Intervention de Jean-François Delfraissy

Réunion du jeudi 18 juin 2020 à 10h30
Mission d'information sur l'impact, la gestion et les conséquences dans toutes ses dimensions de l'épidémie de coronavirus-covid 19 en france

Jean-François Delfraissy, président du Conseil scientifique covid‑19 :

Si la relation de dialogue et d'information s'est essentiellement faite avec le plus haut sommet de l'État – Matignon et l'Élysée –, nous avions des relations avec l'ensemble des cellules de crise et des cabinets. Nous recevions de nombreuses informations, et toutes celles que nous demandions étaient disponibles.

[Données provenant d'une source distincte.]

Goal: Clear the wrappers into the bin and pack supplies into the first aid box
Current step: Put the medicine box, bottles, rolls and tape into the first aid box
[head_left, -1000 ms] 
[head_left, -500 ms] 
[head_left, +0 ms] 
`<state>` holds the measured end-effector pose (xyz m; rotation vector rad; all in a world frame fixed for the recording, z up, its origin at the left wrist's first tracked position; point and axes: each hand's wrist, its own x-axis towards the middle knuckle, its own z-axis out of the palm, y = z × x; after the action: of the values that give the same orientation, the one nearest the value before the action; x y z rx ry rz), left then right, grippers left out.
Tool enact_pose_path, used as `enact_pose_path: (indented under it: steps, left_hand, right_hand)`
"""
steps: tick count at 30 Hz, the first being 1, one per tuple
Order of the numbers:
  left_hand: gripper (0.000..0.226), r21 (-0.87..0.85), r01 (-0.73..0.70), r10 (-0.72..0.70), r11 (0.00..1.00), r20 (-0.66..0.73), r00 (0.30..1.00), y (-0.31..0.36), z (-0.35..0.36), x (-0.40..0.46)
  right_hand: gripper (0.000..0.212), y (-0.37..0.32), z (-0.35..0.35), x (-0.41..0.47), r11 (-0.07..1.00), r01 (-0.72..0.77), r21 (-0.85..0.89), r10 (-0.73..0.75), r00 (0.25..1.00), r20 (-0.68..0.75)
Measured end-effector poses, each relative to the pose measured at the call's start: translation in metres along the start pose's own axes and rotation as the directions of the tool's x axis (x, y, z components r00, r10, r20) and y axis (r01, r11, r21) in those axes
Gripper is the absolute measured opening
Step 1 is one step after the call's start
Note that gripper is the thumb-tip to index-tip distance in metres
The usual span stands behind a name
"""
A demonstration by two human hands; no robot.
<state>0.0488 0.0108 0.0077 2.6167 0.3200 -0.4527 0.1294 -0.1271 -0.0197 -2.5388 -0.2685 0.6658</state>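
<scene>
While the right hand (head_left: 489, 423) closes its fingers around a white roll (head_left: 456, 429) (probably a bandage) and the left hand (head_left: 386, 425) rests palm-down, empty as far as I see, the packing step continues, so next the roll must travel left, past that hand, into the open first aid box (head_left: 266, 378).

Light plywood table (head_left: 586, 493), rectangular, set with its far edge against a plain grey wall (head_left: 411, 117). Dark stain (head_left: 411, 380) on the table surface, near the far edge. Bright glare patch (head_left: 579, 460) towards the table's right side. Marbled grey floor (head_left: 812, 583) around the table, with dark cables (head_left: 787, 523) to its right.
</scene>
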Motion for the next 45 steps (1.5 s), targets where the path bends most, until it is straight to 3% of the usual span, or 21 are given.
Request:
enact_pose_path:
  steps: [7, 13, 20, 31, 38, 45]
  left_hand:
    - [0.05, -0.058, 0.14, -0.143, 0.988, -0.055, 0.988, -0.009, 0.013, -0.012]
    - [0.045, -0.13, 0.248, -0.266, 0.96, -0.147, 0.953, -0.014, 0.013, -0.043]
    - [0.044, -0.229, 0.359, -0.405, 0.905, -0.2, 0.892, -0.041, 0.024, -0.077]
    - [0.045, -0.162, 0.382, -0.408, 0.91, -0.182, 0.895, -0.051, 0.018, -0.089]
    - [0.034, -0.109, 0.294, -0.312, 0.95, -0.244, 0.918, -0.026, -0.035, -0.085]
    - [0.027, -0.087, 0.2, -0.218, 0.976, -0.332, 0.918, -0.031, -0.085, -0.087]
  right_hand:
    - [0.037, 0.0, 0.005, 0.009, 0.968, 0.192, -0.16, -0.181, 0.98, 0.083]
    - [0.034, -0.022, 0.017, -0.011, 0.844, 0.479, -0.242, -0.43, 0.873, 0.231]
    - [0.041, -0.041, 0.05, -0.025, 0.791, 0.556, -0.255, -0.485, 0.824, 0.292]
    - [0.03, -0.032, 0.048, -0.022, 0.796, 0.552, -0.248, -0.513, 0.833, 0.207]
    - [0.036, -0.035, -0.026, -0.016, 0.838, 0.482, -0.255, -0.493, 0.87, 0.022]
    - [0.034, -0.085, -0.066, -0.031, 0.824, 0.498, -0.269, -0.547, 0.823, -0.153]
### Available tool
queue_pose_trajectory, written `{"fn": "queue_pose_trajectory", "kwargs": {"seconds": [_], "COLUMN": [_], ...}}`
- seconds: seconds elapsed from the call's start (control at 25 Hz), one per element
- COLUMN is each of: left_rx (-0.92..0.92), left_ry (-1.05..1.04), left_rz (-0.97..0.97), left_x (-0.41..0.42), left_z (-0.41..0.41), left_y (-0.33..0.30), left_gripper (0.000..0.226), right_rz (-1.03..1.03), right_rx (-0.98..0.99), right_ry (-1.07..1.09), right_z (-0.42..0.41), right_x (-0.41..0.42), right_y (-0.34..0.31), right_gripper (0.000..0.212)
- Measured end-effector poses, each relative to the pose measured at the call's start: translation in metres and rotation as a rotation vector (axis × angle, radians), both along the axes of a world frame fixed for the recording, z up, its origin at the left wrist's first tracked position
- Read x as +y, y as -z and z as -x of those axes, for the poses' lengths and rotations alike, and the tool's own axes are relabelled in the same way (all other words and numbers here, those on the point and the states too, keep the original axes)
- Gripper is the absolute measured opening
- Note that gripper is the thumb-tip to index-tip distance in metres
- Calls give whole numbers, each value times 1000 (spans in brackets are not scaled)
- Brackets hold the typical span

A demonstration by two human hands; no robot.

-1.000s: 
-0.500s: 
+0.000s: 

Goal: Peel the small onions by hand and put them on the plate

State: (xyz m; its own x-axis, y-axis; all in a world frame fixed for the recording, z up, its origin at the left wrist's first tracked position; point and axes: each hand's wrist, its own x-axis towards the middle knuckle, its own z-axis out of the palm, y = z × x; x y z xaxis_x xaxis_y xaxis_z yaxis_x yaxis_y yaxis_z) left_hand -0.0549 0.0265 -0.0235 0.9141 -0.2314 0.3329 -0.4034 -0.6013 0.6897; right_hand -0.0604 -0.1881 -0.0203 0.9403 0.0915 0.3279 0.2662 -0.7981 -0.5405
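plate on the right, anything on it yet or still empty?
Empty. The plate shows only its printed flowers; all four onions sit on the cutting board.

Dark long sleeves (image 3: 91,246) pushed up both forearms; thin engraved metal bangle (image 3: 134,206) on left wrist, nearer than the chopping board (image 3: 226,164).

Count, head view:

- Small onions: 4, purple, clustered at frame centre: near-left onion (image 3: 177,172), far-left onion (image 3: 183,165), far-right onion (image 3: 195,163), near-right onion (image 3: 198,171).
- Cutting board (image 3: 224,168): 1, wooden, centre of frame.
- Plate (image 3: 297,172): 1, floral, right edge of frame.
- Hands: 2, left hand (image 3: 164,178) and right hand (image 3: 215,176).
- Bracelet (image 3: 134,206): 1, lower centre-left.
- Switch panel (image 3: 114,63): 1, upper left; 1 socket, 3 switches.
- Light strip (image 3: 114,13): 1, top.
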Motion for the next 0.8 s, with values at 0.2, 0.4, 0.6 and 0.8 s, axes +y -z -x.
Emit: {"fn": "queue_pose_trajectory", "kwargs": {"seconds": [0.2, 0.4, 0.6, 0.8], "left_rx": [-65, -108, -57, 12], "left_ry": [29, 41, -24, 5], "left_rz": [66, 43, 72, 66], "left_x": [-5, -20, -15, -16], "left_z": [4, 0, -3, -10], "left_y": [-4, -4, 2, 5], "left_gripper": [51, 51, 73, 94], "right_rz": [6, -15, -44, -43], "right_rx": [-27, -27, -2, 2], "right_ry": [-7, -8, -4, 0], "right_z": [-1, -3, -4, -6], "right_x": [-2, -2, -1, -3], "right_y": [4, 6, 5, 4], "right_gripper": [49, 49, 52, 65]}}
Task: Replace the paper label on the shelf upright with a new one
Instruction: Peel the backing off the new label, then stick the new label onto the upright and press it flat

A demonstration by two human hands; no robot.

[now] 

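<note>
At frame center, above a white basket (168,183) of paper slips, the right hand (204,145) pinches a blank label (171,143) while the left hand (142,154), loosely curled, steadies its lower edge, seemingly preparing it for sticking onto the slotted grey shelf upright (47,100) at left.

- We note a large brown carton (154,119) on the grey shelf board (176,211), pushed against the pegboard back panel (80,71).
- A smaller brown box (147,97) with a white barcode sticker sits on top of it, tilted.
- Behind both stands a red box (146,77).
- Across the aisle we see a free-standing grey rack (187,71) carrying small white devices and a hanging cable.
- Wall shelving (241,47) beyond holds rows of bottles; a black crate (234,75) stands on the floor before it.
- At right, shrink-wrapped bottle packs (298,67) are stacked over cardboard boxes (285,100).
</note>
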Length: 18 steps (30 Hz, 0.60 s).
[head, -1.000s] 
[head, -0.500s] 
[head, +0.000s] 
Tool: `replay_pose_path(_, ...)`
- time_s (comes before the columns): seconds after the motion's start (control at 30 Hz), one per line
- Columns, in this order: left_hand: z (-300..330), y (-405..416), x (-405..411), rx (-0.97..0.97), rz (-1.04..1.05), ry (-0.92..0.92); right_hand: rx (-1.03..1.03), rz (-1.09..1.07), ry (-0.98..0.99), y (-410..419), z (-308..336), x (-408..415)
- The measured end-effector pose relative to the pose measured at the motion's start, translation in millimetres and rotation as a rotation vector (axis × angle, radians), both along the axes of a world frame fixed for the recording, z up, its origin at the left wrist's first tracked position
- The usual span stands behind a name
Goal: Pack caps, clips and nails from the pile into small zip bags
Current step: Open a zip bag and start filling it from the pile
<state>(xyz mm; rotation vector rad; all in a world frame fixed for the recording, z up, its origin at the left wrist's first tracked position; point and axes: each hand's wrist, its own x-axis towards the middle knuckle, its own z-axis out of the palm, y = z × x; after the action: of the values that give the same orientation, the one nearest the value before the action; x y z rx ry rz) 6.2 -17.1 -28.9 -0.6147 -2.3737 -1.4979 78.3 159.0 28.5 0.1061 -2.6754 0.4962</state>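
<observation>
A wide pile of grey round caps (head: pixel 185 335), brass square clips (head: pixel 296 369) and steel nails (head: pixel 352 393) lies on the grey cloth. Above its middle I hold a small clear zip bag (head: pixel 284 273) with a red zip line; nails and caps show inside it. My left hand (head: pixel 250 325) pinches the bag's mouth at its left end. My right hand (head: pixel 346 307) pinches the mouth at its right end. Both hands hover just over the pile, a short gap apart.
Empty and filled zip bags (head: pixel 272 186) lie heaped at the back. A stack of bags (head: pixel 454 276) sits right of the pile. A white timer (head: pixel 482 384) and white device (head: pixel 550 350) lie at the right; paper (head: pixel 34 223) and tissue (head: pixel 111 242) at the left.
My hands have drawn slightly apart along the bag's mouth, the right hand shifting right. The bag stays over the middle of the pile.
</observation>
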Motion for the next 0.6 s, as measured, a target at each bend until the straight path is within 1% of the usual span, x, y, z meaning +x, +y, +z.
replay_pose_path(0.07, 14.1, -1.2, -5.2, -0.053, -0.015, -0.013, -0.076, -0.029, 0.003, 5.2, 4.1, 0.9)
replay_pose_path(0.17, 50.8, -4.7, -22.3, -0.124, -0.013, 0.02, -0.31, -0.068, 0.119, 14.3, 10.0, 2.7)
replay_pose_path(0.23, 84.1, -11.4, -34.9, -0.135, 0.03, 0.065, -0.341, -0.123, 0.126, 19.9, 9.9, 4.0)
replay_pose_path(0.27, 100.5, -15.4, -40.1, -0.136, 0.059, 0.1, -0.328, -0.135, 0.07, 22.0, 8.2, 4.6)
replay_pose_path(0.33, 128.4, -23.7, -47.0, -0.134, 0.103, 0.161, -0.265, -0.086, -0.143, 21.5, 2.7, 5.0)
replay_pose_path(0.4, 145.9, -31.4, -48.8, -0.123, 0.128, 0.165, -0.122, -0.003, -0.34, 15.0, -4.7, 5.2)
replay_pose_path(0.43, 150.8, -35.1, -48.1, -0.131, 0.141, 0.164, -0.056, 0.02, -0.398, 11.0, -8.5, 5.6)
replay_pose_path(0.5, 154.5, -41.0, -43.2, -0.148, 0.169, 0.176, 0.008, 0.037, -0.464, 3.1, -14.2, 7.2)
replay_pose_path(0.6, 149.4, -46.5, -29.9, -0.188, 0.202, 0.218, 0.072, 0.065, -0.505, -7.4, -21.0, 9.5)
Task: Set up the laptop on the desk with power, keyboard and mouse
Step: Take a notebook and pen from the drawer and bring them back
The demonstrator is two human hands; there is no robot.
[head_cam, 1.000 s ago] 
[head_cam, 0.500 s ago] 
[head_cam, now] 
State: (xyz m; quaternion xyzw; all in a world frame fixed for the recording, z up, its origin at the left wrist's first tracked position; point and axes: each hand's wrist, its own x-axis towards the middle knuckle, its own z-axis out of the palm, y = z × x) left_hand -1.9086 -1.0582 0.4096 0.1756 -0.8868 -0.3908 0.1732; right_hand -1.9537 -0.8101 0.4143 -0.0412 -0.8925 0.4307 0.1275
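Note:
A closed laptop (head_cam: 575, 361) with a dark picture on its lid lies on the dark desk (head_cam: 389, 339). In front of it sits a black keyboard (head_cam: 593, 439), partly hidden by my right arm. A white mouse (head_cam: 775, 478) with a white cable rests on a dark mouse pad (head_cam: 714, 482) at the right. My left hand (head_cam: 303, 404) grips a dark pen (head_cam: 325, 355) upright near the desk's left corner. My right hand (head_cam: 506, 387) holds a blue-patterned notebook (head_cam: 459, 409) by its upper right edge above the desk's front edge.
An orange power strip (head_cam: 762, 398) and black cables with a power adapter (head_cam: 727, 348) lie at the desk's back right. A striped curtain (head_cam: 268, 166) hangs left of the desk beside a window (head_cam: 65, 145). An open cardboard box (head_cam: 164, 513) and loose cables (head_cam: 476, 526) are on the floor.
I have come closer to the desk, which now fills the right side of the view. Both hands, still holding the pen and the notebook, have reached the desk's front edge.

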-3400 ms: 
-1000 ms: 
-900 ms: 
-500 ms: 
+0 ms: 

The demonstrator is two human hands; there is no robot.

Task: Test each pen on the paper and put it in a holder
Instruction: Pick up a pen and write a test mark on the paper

Les relations étaient très fluides.

Une personne a en effet quitté le Conseil scientifique covid-19 après sa création. Il s'agit de Didier Raoult, qui a souhaité travailler de façon différente. Je connais bien cet excellent scientifique, depuis très longtemps. J'ai fait partie du conseil d'administration de son institut. Il m'apparaissait légitime qu'il prenne part à ce comité scientifique car il mène une vraie réflexion. Il a finalement souhaité prendre de la distance. Nous lui avons proposé de revenir, après l'adoption de la loi d'urgence pour faire face à l'épidémie de covid-19. Il a alors souhaité quitter le conseil. Vous lui poserez la question. Je regrette sa décision, car le dialogue aurait été plus simple si nous avions pu le poursuivre.

S'agissant des retours des élus de terrain, chacun de nous possède des réseaux, soit dans les milieux hospitalo-universitaires, soit à l'étranger. Ainsi, je connais bien tous les opérationnels des États-Unis, par exemple au sein du NIH ( National Institutes of Health ), et le réseau des épidémiologistes. C'est ce qui fait la force d'une stratégie de groupe.

Le conseil scientifique compte un médecin généraliste, qui avait lui-même son réseau de généralistes. Nous avons parlé aux professeurs de Strasbourg et de Colmar une dizaine de fois, et je connais personnellement le doyen de Strasbourg. Un des rôles des membres du Conseil scientifique, en dehors de nos réunions, consistait à passer de nombreux coups de téléphone pour savoir ce qui se passait sur le terrain, et ne pas en être coupés. Lila Bouadma a appelé tous les services de réanimation pour connaître leur situation et les blocages.

Quant à l'organisation de la recherche, le groupe CARE a été nommé à cette fin. Nous en étions parfaitement informés. Je connais bien REACTING, structure dans laquelle je suis également impliqué, comme Arnaud Fontanet. Nous sommes des chercheurs. Chacun son rôle. Le nôtre était d'aider le politique à prendre de grandes décisions de stratégie de santé publique. Étant donné qu'aucun médicament n'avait fait la preuve de son efficacité contre le covid-19 et qu'aucun vaccin n'était disponible, notre attitude a consisté à attendre les résultats des grands essais internationaux.

Il est faux de dire que nous n'avons pas tenu compte du soin, et d'opposer le soin à la recherche. Tous deux sont des missions essentielles de tout médecin, en particulier hospitalo-universitaire. Cette médecine a été ma vie, et l'on peut faire de la très grande recherche tout en s'occupant très bien, quotidiennement, des patients.